MARK: OK, so you don’t have to put down the $1,000 yourself, so there’s really no reason that a Zingerman’s employee would opt out…

PAUL: Correct.

MARK: And would someone have to be a full-time employee to participate?

PAUL: No, you can be part-time. It’s just that you have to be an employee in good standing for one year in order to participate.

MARK: And I imagine you’re limited to one share?

PAUL: Yeah, everybody will get one share…. And then there’s a separate class of shares that would be like $1 each, and those you’d have to buy at a minimum of 5,000 or 10,0000. They wouldn’t have anything to do with the distributions we’ve been discussing. They’ll be more for longer term investing. The value of those shares would go up and down with the valuation of the company as a whole.

MARK: Like a stock exchange…

PAUL: Yeah.

MARK: And I imagine that you’d also have to relinquish those upon termination of employment as well….

PAUL: We haven’t come to any conclusion on that. That’s still a work in progress…

MARK: And, at the same time that you’re increasing equity, as I understand it, you’re also looking to increase the participation of those employees who aren’t already partners within the current Zingerman’s structure.

PAUL: Yeah, that’s the big piece of this. The partners group, which collectively makes all of the decisions on how we operate as a community of businesses, will now have three or four non-partner members. And those people will come from the general staff. And they will be part of the decision-making body. And they will be elected by their peers, in a process that’s being developed now. So not only will they have more ownership, but they’ll also have more control. They’re going to have a voice within this decision-making group at the highest level. They’ll be there to bring the perspective of the front-line staff.

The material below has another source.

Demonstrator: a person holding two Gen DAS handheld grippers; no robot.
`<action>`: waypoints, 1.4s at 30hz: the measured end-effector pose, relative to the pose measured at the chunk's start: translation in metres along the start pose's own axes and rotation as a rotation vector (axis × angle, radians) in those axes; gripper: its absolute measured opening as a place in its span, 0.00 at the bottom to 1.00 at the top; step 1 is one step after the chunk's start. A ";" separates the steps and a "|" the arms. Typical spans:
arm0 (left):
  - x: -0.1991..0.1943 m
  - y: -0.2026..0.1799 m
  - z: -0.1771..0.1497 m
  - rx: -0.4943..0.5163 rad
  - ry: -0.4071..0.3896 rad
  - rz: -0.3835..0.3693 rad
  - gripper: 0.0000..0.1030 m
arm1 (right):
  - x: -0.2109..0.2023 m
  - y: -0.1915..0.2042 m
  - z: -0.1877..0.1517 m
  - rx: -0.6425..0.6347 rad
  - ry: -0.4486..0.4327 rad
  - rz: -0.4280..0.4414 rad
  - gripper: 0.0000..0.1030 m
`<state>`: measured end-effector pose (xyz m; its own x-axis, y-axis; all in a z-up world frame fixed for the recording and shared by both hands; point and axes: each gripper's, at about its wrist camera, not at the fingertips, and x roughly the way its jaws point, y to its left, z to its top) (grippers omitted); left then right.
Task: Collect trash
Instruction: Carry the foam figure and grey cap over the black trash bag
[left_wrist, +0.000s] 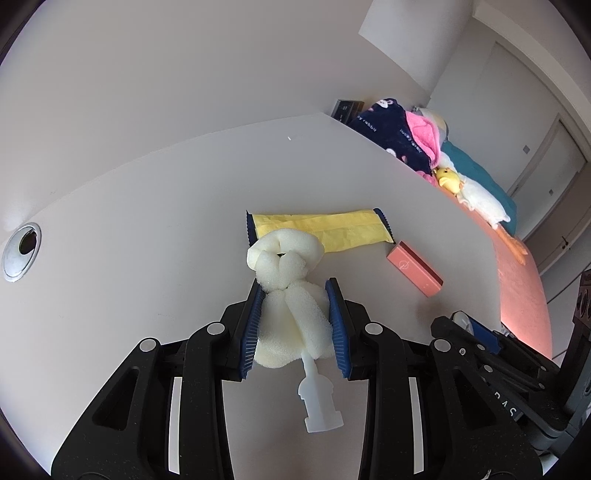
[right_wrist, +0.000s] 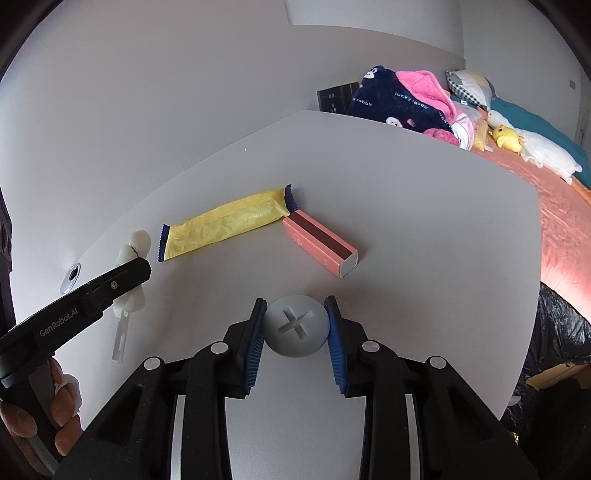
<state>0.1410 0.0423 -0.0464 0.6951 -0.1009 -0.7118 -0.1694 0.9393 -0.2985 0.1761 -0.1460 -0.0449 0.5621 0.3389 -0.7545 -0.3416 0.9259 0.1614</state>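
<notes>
Both grippers are loaded at once here. The left gripper (left_wrist: 295, 317) has its blue pads squeezed into a cream foam brush head (left_wrist: 286, 295), the foam bulging out in front of the jaws and its white plastic stem (left_wrist: 317, 398) trailing back toward the camera. The right gripper (right_wrist: 295, 325) is clamped on a grey dome-shaped cap with a cross moulded into it (right_wrist: 295, 326), pinched from both sides just above the white table (right_wrist: 424, 240).

So how far along? Two pieces are in hand, but nothing looks binned yet, as far as I can judge (no bin or bag is clearly identifiable in either view). Two pieces are left on the table: a flattened yellow wrapper (right_wrist: 225, 225) with blue serrated ends, and just beside its right end a pink matchbox-style carton (right_wrist: 321, 245). I'd call this early to midway.

Now the views. The right wrist camera catches the left gripper side-on, with the person's fingers (right_wrist: 62, 402) wrapped on its handle, and shows the carton's open end. The left wrist camera alone shows how deeply the foam is crushed, and shows the table's metal cable grommet (left_wrist: 22, 254) much larger, at far left.
</notes>
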 end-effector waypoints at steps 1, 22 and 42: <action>-0.001 -0.002 0.000 0.002 -0.001 -0.002 0.32 | -0.002 -0.001 0.000 0.006 -0.003 0.002 0.32; -0.005 -0.057 -0.018 0.086 0.033 -0.075 0.32 | -0.048 -0.053 -0.016 0.098 -0.053 -0.015 0.32; -0.015 -0.126 -0.040 0.193 0.063 -0.164 0.32 | -0.094 -0.102 -0.038 0.156 -0.119 -0.073 0.32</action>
<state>0.1238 -0.0873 -0.0232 0.6563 -0.2711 -0.7041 0.0825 0.9534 -0.2902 0.1299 -0.2785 -0.0145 0.6694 0.2790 -0.6885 -0.1813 0.9601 0.2128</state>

Just like the partners aren’t there to represent the interests of their individual businesses… When they come to these meetings, they’re there to make decisions based on what’s best for the whole organization… And so these employee members won’t be there representing the interests of the staff. They’ll be there representing the perspective of the staff. Because, by definition, it’s impossible for one of the managing partners to have that perspective.

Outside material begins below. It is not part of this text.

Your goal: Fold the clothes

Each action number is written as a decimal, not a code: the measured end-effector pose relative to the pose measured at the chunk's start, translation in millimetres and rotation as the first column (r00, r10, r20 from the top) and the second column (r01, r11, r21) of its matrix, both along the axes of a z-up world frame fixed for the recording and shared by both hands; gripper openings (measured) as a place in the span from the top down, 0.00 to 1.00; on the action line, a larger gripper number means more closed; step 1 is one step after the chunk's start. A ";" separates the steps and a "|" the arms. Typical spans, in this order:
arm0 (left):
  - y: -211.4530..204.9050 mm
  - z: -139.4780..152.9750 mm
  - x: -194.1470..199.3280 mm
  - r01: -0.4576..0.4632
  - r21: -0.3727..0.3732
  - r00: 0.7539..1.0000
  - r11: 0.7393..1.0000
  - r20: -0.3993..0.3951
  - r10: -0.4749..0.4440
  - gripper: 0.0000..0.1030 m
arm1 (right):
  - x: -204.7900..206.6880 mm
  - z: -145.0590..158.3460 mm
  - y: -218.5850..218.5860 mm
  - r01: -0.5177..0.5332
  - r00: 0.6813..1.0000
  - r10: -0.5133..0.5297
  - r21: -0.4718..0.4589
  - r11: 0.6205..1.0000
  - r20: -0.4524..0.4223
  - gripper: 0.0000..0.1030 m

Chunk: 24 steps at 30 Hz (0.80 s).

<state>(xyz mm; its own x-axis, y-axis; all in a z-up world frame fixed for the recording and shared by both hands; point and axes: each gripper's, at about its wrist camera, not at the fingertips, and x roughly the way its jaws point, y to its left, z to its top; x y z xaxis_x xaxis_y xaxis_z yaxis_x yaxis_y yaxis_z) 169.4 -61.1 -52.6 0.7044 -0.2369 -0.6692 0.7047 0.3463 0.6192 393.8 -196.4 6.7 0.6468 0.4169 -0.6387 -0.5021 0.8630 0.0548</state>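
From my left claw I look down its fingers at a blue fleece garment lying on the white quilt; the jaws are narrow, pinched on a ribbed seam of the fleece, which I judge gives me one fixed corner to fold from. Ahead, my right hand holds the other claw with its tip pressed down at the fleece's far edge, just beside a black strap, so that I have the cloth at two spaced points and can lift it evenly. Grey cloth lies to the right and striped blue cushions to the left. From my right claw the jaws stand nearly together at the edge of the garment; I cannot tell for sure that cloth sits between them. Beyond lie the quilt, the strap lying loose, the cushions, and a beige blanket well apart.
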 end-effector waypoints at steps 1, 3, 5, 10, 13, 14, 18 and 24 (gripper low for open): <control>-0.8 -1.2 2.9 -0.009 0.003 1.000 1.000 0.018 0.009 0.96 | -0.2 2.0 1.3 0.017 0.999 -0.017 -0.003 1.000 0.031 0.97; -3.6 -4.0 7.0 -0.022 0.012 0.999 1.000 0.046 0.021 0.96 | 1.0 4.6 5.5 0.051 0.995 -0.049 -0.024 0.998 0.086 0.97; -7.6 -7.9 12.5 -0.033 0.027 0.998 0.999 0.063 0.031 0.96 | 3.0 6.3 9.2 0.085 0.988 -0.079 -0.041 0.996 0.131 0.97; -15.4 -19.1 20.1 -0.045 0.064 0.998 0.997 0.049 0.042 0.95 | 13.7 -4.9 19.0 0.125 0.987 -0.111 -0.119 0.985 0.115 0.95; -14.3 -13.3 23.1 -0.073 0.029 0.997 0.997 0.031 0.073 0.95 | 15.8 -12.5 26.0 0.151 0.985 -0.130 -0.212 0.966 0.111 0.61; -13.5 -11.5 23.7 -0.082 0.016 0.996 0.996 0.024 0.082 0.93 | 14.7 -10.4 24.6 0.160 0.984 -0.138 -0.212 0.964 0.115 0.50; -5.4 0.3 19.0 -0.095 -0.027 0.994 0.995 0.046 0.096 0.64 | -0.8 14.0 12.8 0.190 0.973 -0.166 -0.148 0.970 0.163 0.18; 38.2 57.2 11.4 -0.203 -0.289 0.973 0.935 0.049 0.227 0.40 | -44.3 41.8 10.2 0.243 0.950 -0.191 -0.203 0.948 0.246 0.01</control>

MARK: It’ll be difficult, I would imagine, to elect a diverse group of employees, as some of the companies under the Zingerman’s umbrella are relatively small, while some, like the Roadhouse and the Deli, are quite large. How will you ensure that these employee members will be representative of the entire company, and not just those entities with the largest number of voting employees?

PAUL: Right. We’re going to make sure there’s diversity. And we’re working on ways to ensure that… And, because we don’t vote on anything, the voices of those employees will be equal to that of the owner of the Roadhouse, or the owner of the Deli. They have to follow all of the protocol, but they can’t be outvoted, because there is no voting.

MARK: There is no voting?

PAUL: No, we don’t vote. We don’t vote on anything. We come to a consensus. We’ve never voted on anything. We’ve always been able to work around things to come to a consensus… Consensus is defined like this: You are 80% fine with the proposal as it’s written, and you can support it 100%. And, if you can’t, you have to come back to the group with a counter-proposal, and get people to come to a consensus on it.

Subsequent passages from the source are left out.